商品簡介
The highly anticipated, autobiographical life’s work from the visionary Argentine novelist who brought Latin American letters out from Borges’s shadow and into the postmodern era bookended by Roberto Bolaño and David Foster Wallace.
The source of wide speculation since its conception, The Diaries of Emilio Renzi was begun some fifty years ago and completed in a frantic flurry as the Argentine author’s body shut down from Lou Gehrig's Disease. In Formative Years, the first installment of an ambitious trilogy compiled from 327 secret notebooks, Piglia chronicles in minute detail the intellectual and emotional life of Emilio Renzi, his fictional alter ego—a la Philip Roth’s Nathan Zuckerman—as he comes into his role as a reader and writer. Alongside his desires and anxieties, first loves and tussles with his tyrannical father, we get eye-opening perspectives on the crucial events in Latin America during the second half of the twentieth century. Above all, The Diaries comprise a celebration of reading as a religious, existential activity, with incisive insights into the giants of twentieth-century world literature from Borges to Cortázar, Proust to Hemingway, Kafka to Camus.
A career-capping landmark a lá Vonnegut’s Breakfast of Champions and a semi-autobiographical fiction in the tradition of Fernando Pessoa’s The Book of Disquiet, Ricardo Piglia’s final testament is a comprehensive and a shining example of how one can transform their life with and into narrative. Long awaited by anyone who has read Piglia’s mind-bending novels and stories, and a necessary introduction for anyone who has not, The Diaries of Emilio Renzi presents English readers with an essential part of the global canon.
作者簡介
Ricardo Piglia (Buenos Aires, 1940–2017), professor emeritus of Princeton University, is unanimously considered a classic of contemporary Spanish-language literature. He published five novels, including Artificial Respiration, The Absent City, and Target in the Night, as well as collections of stories and criticism.
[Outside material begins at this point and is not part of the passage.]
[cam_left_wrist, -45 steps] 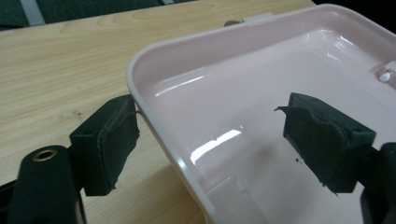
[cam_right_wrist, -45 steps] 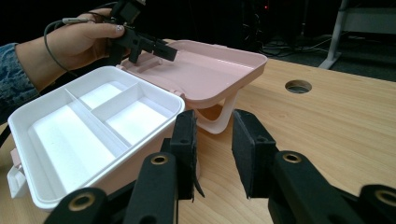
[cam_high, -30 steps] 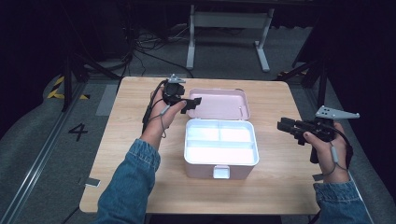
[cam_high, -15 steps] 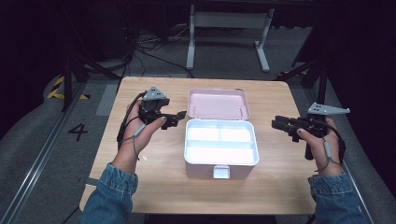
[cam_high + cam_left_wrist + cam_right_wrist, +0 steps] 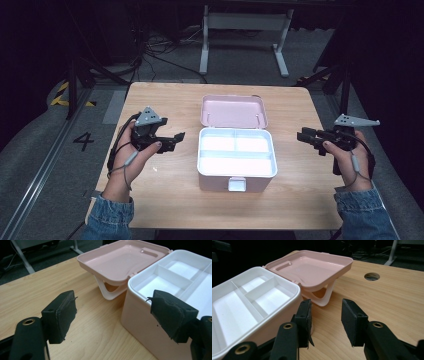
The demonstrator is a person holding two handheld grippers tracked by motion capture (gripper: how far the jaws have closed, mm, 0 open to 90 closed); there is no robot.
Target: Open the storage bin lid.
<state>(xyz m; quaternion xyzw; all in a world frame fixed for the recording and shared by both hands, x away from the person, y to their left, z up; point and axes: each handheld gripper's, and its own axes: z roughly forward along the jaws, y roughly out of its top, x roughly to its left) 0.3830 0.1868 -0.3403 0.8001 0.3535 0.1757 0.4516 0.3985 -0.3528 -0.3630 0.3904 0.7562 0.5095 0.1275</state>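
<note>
Looking down from the high view, the pale pink plastic compartment box [image 5: 237, 160] sits mid-way across the light wooden tabletop [image 5: 165, 195] with its pink hinged lid [image 5: 233, 111] folded back flat, while the left claw [image 5: 175, 140] has withdrawn from the lid to the box's left side and the right claw [image 5: 303, 136] hovers off its right side, suggesting the opening step is finished. From the left gripper view, the left claw's jaws stand wide apart, released, with the box's white divided interior [image 5: 175, 275] empty beyond them. From the right gripper view, the right claw's jaws are parted with nothing between them, near the box wall and the white carry handle [image 5: 325, 296] under the lid.

Wooden table [image 5: 165, 200] (round hole [image 5: 372, 276] in top), white stand [image 5: 245, 22] beyond.
</note>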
Among the numerous prizes he received were the Premio de la Crítica, Premio Rómulo Gallegos, Premio Bartolomé March, Premio Casa de las Américas, Premio José Donoso, and Premio Formentor de las Letras.
Ilan Stavans is the Publisher of Restless Books and the Lewis-Sebring Professor in Latin American and Latino Culture at Amherst College. His books include On Borrowed Words, Spanglish, Dictionary Days, The Disappearance, and A Critic’s Journey. He has edited The Norton Anthology of Latino Literature, the three-volume set Isaac Bashevis Singer: Collected Stories, The Poetry of Pablo Neruda, among dozens of other volumes. He is the recipient of numerous awards and honors, including a Guggenheim Fellowship, Chile’s Presidential Medal, and the Jewish Book Award. Stavans’s work, translated into a dozen languages, has been adapted to the stage and screen. He hosted the syndicated PBS television show Conversations with Ilan Stavans. He is a cofounder of the Great Books Summer Program at Amherst, Stanford, and Oxford.
Robert Croll is a writer, translator, musician and artist originally from Asheville, North Carolina. His fascination with translation began during his undergraduate studies at Amherst College, where he began translating short stories, focusing particularly on the work of Julio Cortázar. He currently resides in Massachusetts.